Earlier this month, the president said he favored taking control of Gaza and displacing the Palestinian population of the devastated seaside enclave. But Egypt and Jordan flatly rejected cooperating.
President Trump on Friday appeared to back off his demand that some two million Palestinians be permanently relocated from the Gaza Strip to nearby countries in the Middle East so the United States could take over the territory and develop it into “the Riviera of the Middle East.”
Earlier this month, the president said he favored taking control of Gaza and displacing the Palestinian population of the devastated seaside enclave. Over the course of several days, he repeatedly waved aside objections to the idea, including flat-out rejections from the leaders of Egypt and Jordan.
At the time, Mr. Trump said that he would be able to persuade the leaders of those two countries — and potentially others in the region — to accept the Palestinians through the force of his will.
“They say they’re not going to accept,” Mr. Trump said. “I say they will.”
But in a telephone interview with a Fox News host on Friday, Mr. Trump seemed to concede that his efforts at persuasion had failed and the refusal by Egypt and Jordan to accept displaced Gazans would make the idea unworkable.
“Well, we pay Jordan and Egypt billions of dollars a year. And I was a little surprised they’d say that, but they did,” Mr. Trump told the Fox News host Brian Kilmeade before adding: “I’ll tell you, the way to do it is my plan. I think that’s the plan that really works. But I’m not forcing it. I’m just going to sit back and recommend it.”
The comments were a striking reversal for one of the most brazen foreign policy proposals ever made by a sitting president. And they came after weeks of back-and-forth that included several high-ranking Trump administration officials trying to downplay the proposal, followed by the president insisting that he was serious.
Mr. Trump first publicly raised the idea in early February, when he declared that “The U.S. will take over the Gaza Strip.” With Prime Minister Benjamin Netanyahu of Israel by his side during a White House visit, Mr. Trump said the United States would “own it and be responsible” for disposing of unexploded munitions and rebuilding Gaza into a mecca for jobs and tourism, pledging that it would become “the Riviera of the Middle East.”
Secretary of State Marco Rubio and Karoline Leavitt, the White House press secretary, said soon after that any relocation would be temporary. But Mr. Trump followed up with a social media posting suggesting again that Palestinians would be relocated into communities where they would be “happy, safe, and free.”

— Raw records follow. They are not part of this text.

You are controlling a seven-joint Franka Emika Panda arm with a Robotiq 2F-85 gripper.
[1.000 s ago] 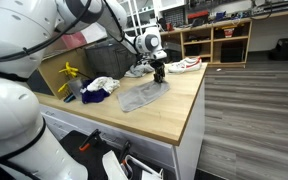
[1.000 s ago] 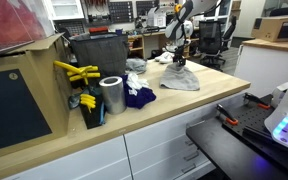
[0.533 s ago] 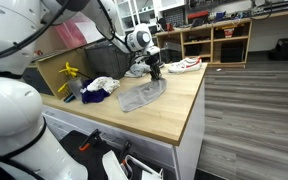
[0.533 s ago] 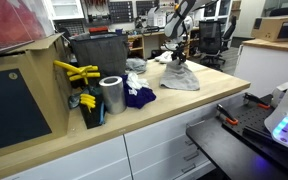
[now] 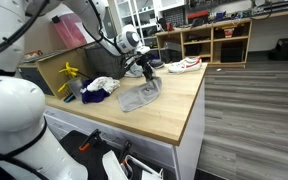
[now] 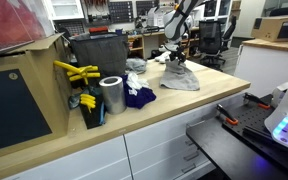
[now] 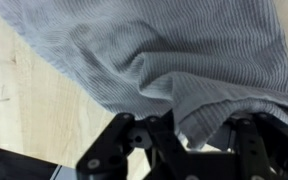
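Robot gripper [image 5: 150, 72], jaws pinched tight on a raised fold of a grey cloth [image 5: 139, 96] lying mid wooden table [image 5: 174, 118], blue cloth [image 5: 94, 97] at its nine o'clock; a firm pinch and slow, straight lift would likely stop the fold slipping.

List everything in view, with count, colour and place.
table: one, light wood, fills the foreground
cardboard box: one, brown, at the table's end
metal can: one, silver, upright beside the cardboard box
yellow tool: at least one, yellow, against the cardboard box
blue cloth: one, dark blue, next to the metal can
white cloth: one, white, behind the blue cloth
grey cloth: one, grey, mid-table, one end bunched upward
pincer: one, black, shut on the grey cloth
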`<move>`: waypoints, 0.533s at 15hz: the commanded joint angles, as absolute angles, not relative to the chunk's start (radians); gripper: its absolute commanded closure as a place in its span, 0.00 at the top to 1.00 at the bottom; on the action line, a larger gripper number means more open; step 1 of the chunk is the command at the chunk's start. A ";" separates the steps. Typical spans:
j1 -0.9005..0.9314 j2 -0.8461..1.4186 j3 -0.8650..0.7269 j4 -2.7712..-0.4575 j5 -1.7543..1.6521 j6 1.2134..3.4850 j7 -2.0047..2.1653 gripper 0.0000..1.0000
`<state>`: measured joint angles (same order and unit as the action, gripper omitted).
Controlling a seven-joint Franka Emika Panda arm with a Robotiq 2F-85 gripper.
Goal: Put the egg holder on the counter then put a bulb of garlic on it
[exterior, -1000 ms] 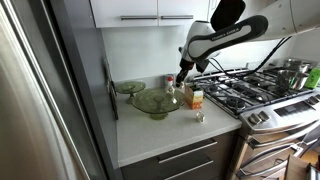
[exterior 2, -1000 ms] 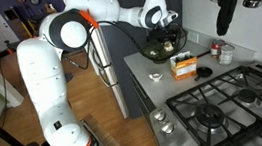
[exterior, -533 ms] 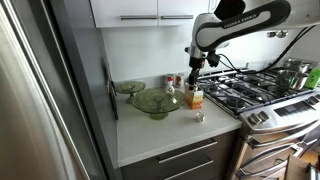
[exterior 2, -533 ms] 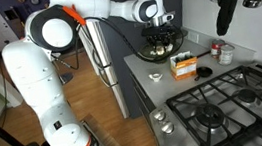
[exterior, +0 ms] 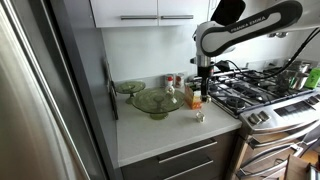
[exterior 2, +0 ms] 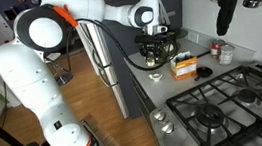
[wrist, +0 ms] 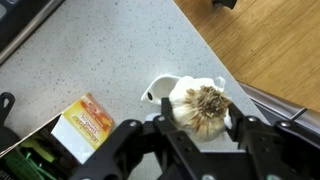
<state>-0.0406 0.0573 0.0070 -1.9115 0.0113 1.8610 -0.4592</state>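
Only the wrist view shows the fingers clamped on the garlic, overlapping the egg holder on the desk. An exterior view shows the egg holder standing apart from the box.

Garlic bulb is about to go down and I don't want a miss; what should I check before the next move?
1. Is the garlic bulb clamped in the hand: ok.
2. Is the egg holder on the counter: ok.
3. Is the bulb centred over the holder: cannot tell; the holder shows to one side, partly hidden.
4. Is the orange box apart from the holder: ok.
5. Is the holder's opening free: cannot tell.
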 commanded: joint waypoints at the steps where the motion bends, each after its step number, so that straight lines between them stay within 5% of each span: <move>1: -0.035 0.057 0.003 -1.980 0.018 1.918 -0.466 0.27; 8: -0.036 0.114 0.005 -2.003 -0.005 2.047 -0.459 0.27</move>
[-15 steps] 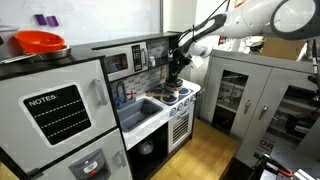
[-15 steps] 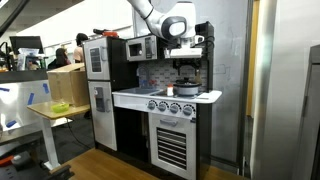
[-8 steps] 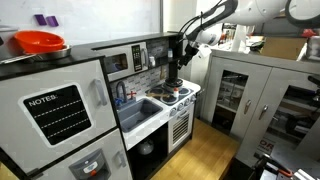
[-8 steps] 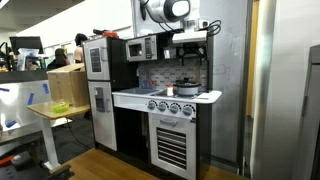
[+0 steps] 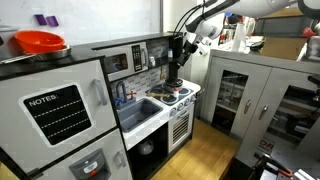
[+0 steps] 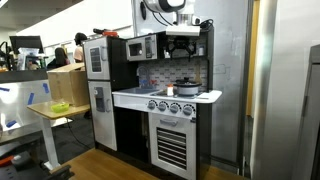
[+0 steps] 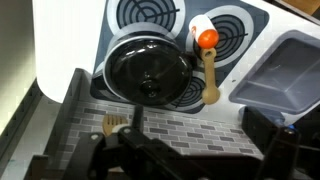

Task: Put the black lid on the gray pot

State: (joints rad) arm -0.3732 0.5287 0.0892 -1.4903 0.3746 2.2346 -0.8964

In the interview on Friday, the president said that trying to redevelop Gaza without moving Palestinians out would be impractical, in part because of the presence of Hamas terrorists, who have ruled in Gaza for decades. He said that a U.S. takeover, and the displacement of Gaza’s Palestinians, would be the best approach.
“The U.S. would own the site,” Mr. Trump said. “It’d be no Hamas, and it’d be developed, and you start all over again with a clean plate.”
But he spoke of the idea in past tense, suggesting that he had given up on it.
“I liked my plan. I thought my plan was good,” Mr. Trump told Mr. Kilmeade. “You get them out, you move them, you build a beautiful community and a permanent community.”
Leaders from across the Arab world met Friday in the Saudi capital, Riyadh, to discuss possible alternatives to Mr. Trump’s plans ahead of a broader Arab League summit in Egypt on March 4. The meeting ended without any official statement of what was discussed or decided.
In Washington, a spokesman for the National Security Council did not respond to emails seeking comment on whether the president’s remarks indicated that he was giving up on the idea of the United States rebuilding Gaza.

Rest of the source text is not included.